Por: Fedgar
A veces da la impresión de que el Ecuador despertó un día en un laberinto sin salida. No porque las paredes fueran nuevas, sino porque finalmente nos dimos cuenta de que llevábamos años caminando en círculos. La crisis política, esa que ahora parece un pantano, no empezó con un gobierno ni terminará con el siguiente. Es un síntoma, no una causa. Un espejo roto donde se refleja algo más profundo, nuestra dificultad para mirarnos a nosotros mismos, sin temblar.
La pregunta, entonces, se vuelve existencial: ¿qué tenemos que hacer para salir de este atolladero?, sí, pero también ¿qué país queremos ser cuando logremos salir? Tal vez el primer paso no esté en la política, sino en la conciencia. En aceptar que ninguna nación puede avanzar si su gente vive dividida entre el miedo y la indiferencia. Que no hay proyecto colectivo posible cuando cada uno cree que el problema es siempre el otro: el correísta, el anticorreísta, el de la costa, el de la sierra, el rico, el pobre. Hemos construido fronteras invisibles que pesan más que las geográficas. Y mientras sigamos aceptando esas separaciones como naturales, cualquier intento de reconstrucción será un mero maquillaje.
Necesitamos volver a la pregunta esencial: ¿qué significa convivir? No como slogan, sino como acto profundo. ¿Qué significa pertenecer a un país? Tal vez salir del atolladero empieza por dejar de ver la política como un ring y comenzar a verla como un espacio donde las fragilidades humanas se encuentran para intentar algo mejor. Porque en el fondo todos compartimos la misma incertidumbre: el país que heredaremos a nuestros hijos, el miedo a que la violencia nos arrebate la vida cotidiana, la sensación de que algo se nos está desmoronando entre las manos.

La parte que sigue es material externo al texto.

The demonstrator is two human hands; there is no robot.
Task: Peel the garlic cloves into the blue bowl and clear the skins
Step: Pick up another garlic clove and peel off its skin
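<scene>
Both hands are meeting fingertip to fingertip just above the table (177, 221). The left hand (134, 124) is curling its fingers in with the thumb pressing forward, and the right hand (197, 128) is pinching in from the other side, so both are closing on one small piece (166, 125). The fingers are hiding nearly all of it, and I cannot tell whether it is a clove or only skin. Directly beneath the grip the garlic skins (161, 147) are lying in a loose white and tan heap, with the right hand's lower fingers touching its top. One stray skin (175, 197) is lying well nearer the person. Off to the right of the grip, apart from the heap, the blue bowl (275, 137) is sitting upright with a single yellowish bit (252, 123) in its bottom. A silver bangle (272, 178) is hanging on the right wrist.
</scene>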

Pero también está la responsabilidad interior. No la moralina del deber ciudadano, sino esa responsabilidad íntima que nace del reconocimiento de nuestra propia vulnerabilidad. Ningún país se salva desde la comodidad. Ecuador necesita personas dispuestas a incomodarse: a pensar más allá del prejuicio, a escuchar más allá de su círculo, a actuar incluso cuando la esperanza parezca cansada.
Requerimos, además, recuperar la capacidad de asombro y de duda. Dos virtudes que la política ha ido erosionando. Asombro para volver a ver al otro como un ser humano, no como un adversario. Duda para no caer en las verdades fáciles que tanto daño nos han hecho. Sin estas dos, toda decisión pública se vuelve una repetición de errores pasados.
Como soñar no cuesta nada creo que el desafío de nuestro tiempo es crecer como sociedad. Y entender que toda salida, toda verdadera salida, empieza por dentro. Sólo entonces, cuando hayamos atravesado nuestra propia noche interior, podremos ver con claridad el camino que nos espera más allá del lodo.